Give the listing below again in full, exactly as written.

(Beginning of INFORMATION PROVIDED)

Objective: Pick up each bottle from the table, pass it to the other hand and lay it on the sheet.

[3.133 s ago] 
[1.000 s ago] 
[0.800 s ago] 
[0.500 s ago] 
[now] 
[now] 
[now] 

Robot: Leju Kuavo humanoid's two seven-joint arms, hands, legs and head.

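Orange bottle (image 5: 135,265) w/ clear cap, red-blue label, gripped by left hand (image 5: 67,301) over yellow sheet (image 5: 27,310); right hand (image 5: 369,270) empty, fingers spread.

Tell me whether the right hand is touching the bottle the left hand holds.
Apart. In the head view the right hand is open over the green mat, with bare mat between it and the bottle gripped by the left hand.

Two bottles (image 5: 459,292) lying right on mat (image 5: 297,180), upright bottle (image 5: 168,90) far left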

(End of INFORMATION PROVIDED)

ANSWER SECTION:
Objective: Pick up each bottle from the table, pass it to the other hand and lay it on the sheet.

[3.133 s ago] 
[1.000 s ago] 
[0.800 s ago] 
[0.500 s ago] 
[now] 
[now] 
[now] 

Robot: Leju Kuavo humanoid's two seven-joint arms, hands, legs and head.

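Orange bottle (image 5: 135,265) w/ clear cap, red-blue label, gripped by left hand (image 5: 67,301) over yellow sheet (image 5: 27,310); right hand (image 5: 369,270) empty, fingers spread.

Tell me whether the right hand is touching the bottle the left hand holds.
Apart. In the head view the right hand is open over the green mat, with bare mat between it and the bottle gripped by the left hand.

Two bottles (image 5: 459,292) lying right on mat (image 5: 297,180), upright bottle (image 5: 168,90) far left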

There is no more output for this exercise.